5. To Barter for Needed Services
Bartering has always been a traditional way to get important business done. A blacksmith, for example, might create some iron tools in exchange for his neighbor repairing his cottage roof. Even in modern times, bartering for goods and services – like design work, copywriting, Web services, even doing taxes — can still be a good idea, particularly in today’s down economy when it can be hard to stretch budgets any further.

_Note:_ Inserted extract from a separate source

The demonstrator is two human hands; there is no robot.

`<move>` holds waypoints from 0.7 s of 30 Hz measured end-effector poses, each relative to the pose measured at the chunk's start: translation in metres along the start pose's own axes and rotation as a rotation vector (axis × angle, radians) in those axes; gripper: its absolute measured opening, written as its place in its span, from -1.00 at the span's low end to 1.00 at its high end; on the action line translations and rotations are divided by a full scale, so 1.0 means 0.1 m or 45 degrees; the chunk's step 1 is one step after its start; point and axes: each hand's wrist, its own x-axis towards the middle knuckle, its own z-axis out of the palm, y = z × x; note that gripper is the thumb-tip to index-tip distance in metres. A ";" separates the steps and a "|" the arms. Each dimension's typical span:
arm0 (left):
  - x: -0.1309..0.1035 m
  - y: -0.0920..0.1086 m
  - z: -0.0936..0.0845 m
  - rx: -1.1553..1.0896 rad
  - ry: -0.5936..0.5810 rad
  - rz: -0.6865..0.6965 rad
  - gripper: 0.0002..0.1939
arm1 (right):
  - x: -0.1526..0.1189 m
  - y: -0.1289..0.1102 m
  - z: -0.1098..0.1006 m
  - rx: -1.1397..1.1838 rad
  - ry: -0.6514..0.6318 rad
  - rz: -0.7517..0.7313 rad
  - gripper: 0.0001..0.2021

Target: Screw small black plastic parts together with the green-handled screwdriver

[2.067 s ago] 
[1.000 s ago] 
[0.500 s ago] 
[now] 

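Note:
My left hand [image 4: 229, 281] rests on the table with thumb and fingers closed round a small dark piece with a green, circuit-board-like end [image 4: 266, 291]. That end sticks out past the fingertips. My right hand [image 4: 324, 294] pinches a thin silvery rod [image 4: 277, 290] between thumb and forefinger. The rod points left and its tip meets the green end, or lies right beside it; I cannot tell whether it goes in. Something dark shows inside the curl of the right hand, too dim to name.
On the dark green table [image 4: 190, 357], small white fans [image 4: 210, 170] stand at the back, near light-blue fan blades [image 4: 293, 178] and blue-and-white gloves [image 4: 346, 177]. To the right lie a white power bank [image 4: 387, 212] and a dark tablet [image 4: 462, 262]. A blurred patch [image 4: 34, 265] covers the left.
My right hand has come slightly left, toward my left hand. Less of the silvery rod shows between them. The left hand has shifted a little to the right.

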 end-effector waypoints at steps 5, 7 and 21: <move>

“If you have a useful skill, and you know someone else who has a good or service you would like, it makes sense to offer up your services for free,” says Schrage, who recommends looking local first, but also using sites like barterquest.com and favorpals.com.

The Bottom Line
Lynn Taylor, workplace expert and author of Tame Your Terrible Office Tyrant
, says that even if your non-paying job seems to hold promise, it pays to be extra careful. She recommends asking important questions upfront and getting the details of the arrangement in writing to make sure you and your boss are on the same page. She also advises volunteers to proactively ask for feedback. “Getting a read on your performance is one more data point as to whether this is a good, longer term match,” she says.

As long as you choose wisely, taking unpaid positions doesn’t have to be an act of desperation; it’s a choice of ambition, strategy, and building a bridge to somewhere your income will ultimately match your output.

NEXT >> How Freelancers Can Avoid Not Getting Paid


Joel Schwartzberg is a nationally-published essayist and author who was modestly paid for this article.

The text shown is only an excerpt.